**Work order**
Your answer is to be every line of the material that includes the string "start".

**Recorded information**

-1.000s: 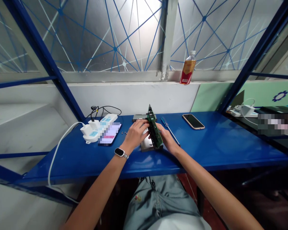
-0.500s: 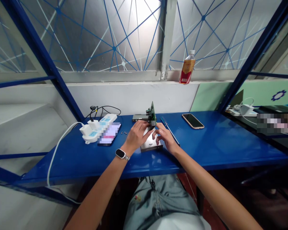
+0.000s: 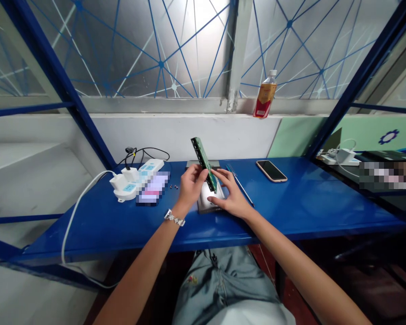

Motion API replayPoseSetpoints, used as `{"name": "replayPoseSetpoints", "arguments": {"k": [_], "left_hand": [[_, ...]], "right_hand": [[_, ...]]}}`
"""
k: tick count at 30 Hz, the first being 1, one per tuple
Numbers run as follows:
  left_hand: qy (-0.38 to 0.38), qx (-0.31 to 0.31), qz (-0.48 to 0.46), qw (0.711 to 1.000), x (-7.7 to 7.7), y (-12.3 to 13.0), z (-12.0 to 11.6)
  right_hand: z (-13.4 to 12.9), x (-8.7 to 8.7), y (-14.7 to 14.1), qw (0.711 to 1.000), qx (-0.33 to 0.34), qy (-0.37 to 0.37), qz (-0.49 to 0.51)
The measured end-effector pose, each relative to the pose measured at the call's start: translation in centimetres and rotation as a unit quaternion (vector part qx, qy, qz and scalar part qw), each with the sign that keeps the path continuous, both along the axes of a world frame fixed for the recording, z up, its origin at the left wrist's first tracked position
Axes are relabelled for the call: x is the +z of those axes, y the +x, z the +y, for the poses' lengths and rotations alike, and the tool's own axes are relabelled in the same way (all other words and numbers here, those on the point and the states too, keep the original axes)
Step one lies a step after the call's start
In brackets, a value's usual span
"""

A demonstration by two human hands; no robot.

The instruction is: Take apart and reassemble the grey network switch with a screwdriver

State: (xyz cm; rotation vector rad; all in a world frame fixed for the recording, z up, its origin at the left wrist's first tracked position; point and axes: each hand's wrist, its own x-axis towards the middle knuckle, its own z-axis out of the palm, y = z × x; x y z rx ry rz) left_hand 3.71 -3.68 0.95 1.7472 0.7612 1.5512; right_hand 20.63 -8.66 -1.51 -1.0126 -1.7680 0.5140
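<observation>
The left grip (image 3: 191, 187) pinches the green circuit board (image 3: 203, 164), long axis running 11 to 5 o'clock; the right grip (image 3: 232, 198), spread open, sits nearest its lower end, beside the metal chassis (image 3: 208, 202).

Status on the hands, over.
Left hand gripping green circuit board. Right hand at its lower end, above metal casing. Blue-handled screwdriver beside right hand, not blocking.
</observation>
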Motion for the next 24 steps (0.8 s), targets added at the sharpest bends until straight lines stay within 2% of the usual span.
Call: {"name": "replayPoseSetpoints", "arguments": {"k": [5, 8, 11, 13, 16, 19, 22, 24], "left_hand": [[-0.031, -0.033, -0.040, 0.998, 0.2, -0.3, 0.3], [-0.027, -0.046, -0.024, 0.998, 0.3, -0.4, 0.1], [-0.006, -0.027, 0.020, 0.999, 0.2, -0.8, 0.0], [0.019, 0.008, 0.054, 0.998, 0.0, -1.3, 0.0], [0.092, 0.112, 0.085, 0.986, -0.2, -2.2, 0.1], [0.204, 0.212, 0.105, 0.950, -0.1, -2.9, 0.2], [0.305, 0.255, 0.124, 0.909, 0.3, -3.2, 0.2], [0.333, 0.286, 0.099, 0.893, 0.6, -3.3, 0.0]], "right_hand": [[-0.2, -0.1, -0.3, 0.999, 0.026, -0.018, 0.017], [0.0, -0.4, -0.4, 0.997, 0.043, -0.018, 0.054], [0.4, -0.9, -0.3, 0.992, 0.047, -0.030, 0.113], [0.7, -1.2, -0.1, 0.988, 0.038, -0.038, 0.148], [1.0, -1.1, 0.2, 0.984, 0.012, -0.033, 0.174], [1.1, -0.5, 0.5, 0.981, -0.017, -0.023, 0.190], [1.0, 0.0, 0.8, 0.977, -0.038, -0.016, 0.207], [1.0, 0.2, 1.0, 0.976, -0.047, -0.007, 0.211]]}}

**The completed task**
The measured end-effector pose, each relative to the pose measured at the call's start: translation in centimetres and rotation as a unit quaternion (vector part qx, qy, qz and scalar part qw), each with the sign that keeps the path continuous, both along the axes of a world frame fixed for the recording, z up, its origin at the left wrist's first tracked position
Step one lies a step after the call's start

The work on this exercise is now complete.